While some have been shocked that educated Canadians with seemingly bright futures could have alleged involvement in terrorist activities, former CSIS agent Michel Juneau-Katsuya said their backgrounds are not surprising.

"Unfortunately, this is sort of a textbook copy of the profile that usually we would expect," Juneau-Katsuya told CTV's Canada AM during a telephone interview from Ottawa on Friday morning.

"We're talking about born and raised kids that grew up in this society," Juneau-Katsuya said, pointing out that the background of the three arrested men that is contrary to a perception that terror suspects are likely to be poor or disenfranchised and foreign born.

Author and Muslim Canadian Congress board member Raheel Raza told CTV News Channel that "it's no longer the socially unempowered or the people dying in poverty who are the radicals, but it is educated people. Because they have the minds and the sense and the genius to plan such grotesque events."

Terrorism expert Alan Bell said that Canadians who become involved in terror are far more difficult to detect than their foreign counterparts.

"For a terrorist to come to Canada and try to perpetrate an attack is very difficult," Bell told CTV's Canada AM during an interview in Toronto on Friday morning.

But when Canadians can quietly be radicalized, the threat becomes much more dangerous.

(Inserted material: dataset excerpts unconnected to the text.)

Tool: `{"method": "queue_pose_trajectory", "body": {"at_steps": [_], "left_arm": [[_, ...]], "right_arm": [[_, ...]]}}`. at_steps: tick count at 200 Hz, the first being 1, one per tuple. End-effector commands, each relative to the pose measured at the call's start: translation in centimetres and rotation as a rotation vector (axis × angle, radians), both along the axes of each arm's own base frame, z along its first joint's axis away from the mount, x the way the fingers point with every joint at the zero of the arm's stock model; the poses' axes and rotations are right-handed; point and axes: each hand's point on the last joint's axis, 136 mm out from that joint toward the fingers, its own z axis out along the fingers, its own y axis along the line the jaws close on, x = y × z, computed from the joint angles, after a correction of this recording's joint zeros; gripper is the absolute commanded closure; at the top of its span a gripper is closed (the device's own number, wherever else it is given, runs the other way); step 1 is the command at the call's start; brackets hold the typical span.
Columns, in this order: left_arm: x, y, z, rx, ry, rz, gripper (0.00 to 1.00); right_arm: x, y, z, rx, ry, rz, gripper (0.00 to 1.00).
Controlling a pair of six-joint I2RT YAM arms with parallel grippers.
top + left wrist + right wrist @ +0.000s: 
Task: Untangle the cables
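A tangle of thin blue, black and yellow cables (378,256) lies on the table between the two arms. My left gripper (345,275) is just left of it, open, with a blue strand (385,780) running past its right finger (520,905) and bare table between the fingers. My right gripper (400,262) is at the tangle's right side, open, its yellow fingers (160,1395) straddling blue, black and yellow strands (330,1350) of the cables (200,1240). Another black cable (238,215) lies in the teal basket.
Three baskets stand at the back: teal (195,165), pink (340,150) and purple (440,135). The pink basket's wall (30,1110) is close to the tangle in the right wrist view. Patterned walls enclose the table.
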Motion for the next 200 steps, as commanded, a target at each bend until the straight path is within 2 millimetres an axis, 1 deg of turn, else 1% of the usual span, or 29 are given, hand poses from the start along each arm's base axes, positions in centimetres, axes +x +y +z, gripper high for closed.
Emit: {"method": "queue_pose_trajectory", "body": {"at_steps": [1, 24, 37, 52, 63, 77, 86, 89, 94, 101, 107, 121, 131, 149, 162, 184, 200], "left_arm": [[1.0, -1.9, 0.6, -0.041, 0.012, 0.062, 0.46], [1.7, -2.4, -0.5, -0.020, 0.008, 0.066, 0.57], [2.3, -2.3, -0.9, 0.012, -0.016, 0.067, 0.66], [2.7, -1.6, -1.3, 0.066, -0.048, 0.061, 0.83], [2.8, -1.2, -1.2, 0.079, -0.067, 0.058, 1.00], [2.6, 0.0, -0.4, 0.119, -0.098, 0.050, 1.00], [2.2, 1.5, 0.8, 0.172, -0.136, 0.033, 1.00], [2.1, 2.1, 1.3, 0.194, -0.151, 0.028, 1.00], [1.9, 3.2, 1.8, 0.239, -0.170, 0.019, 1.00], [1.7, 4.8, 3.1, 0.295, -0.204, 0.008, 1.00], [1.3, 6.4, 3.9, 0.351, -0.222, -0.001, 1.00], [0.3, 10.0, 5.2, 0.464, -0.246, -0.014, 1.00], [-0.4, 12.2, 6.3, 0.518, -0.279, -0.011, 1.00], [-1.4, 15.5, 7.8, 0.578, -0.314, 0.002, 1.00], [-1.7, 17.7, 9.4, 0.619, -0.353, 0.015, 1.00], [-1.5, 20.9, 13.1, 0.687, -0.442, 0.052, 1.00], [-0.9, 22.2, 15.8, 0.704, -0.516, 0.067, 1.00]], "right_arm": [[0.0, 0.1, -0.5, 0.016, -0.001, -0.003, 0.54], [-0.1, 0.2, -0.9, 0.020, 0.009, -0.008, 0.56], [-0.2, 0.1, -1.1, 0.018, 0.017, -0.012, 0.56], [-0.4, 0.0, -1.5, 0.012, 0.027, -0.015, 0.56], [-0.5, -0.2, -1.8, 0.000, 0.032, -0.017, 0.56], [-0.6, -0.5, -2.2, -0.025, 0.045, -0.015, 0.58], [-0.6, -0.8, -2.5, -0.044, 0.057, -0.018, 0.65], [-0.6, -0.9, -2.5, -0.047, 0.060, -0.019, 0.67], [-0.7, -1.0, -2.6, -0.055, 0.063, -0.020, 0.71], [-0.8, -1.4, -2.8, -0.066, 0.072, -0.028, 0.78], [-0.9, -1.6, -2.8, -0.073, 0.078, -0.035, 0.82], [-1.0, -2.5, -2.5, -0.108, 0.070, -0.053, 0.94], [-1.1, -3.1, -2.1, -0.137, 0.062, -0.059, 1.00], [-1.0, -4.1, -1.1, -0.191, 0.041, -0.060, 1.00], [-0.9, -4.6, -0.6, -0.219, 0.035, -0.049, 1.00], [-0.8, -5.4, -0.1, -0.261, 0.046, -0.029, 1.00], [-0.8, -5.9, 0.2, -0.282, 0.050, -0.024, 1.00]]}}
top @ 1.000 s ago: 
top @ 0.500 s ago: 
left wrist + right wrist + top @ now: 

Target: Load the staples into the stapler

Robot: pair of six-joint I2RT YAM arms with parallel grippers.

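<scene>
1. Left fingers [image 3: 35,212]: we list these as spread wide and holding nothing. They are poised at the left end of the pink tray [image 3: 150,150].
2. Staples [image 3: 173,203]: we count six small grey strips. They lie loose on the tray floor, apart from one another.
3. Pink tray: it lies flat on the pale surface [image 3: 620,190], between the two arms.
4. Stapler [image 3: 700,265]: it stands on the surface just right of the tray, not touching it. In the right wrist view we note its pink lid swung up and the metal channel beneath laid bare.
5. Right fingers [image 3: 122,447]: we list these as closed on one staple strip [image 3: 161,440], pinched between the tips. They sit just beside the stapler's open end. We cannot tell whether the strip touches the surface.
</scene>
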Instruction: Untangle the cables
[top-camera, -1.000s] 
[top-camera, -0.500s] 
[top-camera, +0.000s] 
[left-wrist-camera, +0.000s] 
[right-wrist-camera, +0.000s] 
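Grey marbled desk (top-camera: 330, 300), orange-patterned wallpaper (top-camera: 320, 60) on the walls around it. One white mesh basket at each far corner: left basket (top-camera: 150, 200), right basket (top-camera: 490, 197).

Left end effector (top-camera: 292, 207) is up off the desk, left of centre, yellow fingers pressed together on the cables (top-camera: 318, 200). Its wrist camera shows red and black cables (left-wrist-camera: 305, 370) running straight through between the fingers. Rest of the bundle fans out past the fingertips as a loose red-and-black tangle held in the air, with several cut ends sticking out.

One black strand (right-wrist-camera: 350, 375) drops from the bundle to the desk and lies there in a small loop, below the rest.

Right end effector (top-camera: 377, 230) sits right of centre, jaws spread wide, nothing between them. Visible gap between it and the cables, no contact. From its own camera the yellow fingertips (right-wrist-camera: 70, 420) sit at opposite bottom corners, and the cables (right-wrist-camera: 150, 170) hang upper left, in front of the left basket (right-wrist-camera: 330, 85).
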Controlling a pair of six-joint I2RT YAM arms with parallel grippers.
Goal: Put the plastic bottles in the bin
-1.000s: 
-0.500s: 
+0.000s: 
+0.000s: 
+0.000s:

"They are operating underneath the radar, doing everyday jobs, and now all of a sudden they get arrested and that's the first time everyone knows about it," said Bell.

Canadian targets

The recent arrests of the terror suspects have also refocused public attention on the fact that Canada "is certainly not immune to potential attacks," as Raymond Boisvert, the assistant director of CSIS, said Thursday.

Bell said that Canada's open society makes it a target for terrorist attacks, as does the country's involvement in the war in Afghanistan.

"We're one of the very few countries that embarked on the war against terrorism years ago, but has not been attacked yet," he said.

While authorities have declined to provide specifics, there has been speculation that the some of Ottawa's more well-known landmarks may have been among the alleged targets, said Juneau-Katsuya.

"There is more and more speculation that one of the prime targets that they were going for was definitely the Parliament Hill," he said, echoing other sources that have made the same suggestion about the group's alleged targets.